— Task objective —
Give the lines again exactly, from the one holding "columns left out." to the last line of the listing below, both ends included and nothing added.
═════ Information supplied ═════
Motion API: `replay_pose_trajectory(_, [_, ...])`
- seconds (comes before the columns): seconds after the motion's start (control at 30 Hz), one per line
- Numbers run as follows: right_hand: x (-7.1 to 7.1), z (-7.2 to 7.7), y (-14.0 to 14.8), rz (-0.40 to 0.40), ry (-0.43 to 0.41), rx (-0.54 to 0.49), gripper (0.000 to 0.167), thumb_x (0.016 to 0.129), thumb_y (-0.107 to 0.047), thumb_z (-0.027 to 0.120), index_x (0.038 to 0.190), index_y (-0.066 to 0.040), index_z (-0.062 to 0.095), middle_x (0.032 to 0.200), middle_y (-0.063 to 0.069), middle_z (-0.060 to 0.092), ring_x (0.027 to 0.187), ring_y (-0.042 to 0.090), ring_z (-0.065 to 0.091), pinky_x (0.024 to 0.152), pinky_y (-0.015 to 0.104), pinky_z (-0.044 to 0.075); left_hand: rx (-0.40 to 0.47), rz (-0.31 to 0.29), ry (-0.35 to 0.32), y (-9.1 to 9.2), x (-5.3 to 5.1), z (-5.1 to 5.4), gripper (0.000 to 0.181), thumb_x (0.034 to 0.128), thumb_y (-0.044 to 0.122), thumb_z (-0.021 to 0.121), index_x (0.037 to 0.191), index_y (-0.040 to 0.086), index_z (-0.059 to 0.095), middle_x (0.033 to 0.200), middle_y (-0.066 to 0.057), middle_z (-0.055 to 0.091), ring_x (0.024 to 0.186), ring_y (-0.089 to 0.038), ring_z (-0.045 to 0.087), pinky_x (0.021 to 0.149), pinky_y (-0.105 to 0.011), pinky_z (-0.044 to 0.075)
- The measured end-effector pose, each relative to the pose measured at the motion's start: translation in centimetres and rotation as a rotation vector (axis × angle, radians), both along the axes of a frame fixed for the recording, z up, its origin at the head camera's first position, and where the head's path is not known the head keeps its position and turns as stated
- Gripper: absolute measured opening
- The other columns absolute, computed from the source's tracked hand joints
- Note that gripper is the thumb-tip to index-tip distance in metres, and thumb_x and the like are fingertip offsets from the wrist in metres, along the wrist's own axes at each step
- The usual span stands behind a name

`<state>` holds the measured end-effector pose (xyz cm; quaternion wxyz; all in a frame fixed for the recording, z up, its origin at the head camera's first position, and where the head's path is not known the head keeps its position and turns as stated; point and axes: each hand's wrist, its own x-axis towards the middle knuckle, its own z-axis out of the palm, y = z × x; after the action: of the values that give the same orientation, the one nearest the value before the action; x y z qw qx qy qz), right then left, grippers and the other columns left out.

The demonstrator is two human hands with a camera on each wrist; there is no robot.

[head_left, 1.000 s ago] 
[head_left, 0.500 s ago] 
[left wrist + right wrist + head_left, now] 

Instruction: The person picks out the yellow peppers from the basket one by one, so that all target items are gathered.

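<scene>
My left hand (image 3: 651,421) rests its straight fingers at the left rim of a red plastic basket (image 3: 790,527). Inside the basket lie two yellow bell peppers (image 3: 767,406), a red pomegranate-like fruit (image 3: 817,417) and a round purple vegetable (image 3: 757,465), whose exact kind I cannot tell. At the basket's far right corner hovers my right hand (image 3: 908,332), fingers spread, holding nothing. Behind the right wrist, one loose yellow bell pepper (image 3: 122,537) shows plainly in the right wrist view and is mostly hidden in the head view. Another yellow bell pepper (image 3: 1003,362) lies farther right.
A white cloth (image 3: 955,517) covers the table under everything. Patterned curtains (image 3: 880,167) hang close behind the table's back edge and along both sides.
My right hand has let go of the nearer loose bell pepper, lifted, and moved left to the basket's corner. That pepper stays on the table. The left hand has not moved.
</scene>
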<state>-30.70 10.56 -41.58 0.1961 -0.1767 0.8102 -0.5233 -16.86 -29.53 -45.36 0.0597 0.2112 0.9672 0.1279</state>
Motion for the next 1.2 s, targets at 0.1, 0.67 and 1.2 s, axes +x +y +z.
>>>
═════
— Reply to the exercise —
`<state>` holds the measured end-effector pose (xyz cm; quaternion wxyz; all in a frame fixed for the recording, z up, its origin at the head camera's first position, and where the head's path is not known the head keeps its position and turns as stated; point and axes: each hand's wrist, its own x-axis towards the middle knuckle, its own z-axis out of the palm, y = z × x; after the action: of the values that give the same orientation, the one nearest the value before the action; x y z qw qx qy qz), right then left, grippers and the other columns left out.

The demonstrator is two human hands with a camera on each wrist; there is no robot.

[head_left, 1.000 s ago] 
[head_left, 0.500 s ago] 
[left wrist + right wrist + head_left, now] 

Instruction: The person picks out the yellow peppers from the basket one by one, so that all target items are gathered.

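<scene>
My left hand (image 3: 651,421) rests its straight fingers at the left rim of a red plastic basket (image 3: 790,527). Inside the basket lie two yellow bell peppers (image 3: 767,406), a red pomegranate-like fruit (image 3: 817,417) and a round purple vegetable (image 3: 757,465), whose exact kind I cannot tell. At the basket's far right corner hovers my right hand (image 3: 908,332), fingers spread, holding nothing. Behind the right wrist, one loose yellow bell pepper (image 3: 122,537) shows plainly in the right wrist view and is mostly hidden in the head view. Another yellow bell pepper (image 3: 1003,362) lies farther right.
A white cloth (image 3: 955,517) covers the table under everything. Patterned curtains (image 3: 880,167) hang close behind the table's back edge and along both sides.
My right hand has let go of the nearer loose bell pepper, lifted, and moved left to the basket's corner. That pepper stays on the table. The left hand has not moved.
</scene>
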<state>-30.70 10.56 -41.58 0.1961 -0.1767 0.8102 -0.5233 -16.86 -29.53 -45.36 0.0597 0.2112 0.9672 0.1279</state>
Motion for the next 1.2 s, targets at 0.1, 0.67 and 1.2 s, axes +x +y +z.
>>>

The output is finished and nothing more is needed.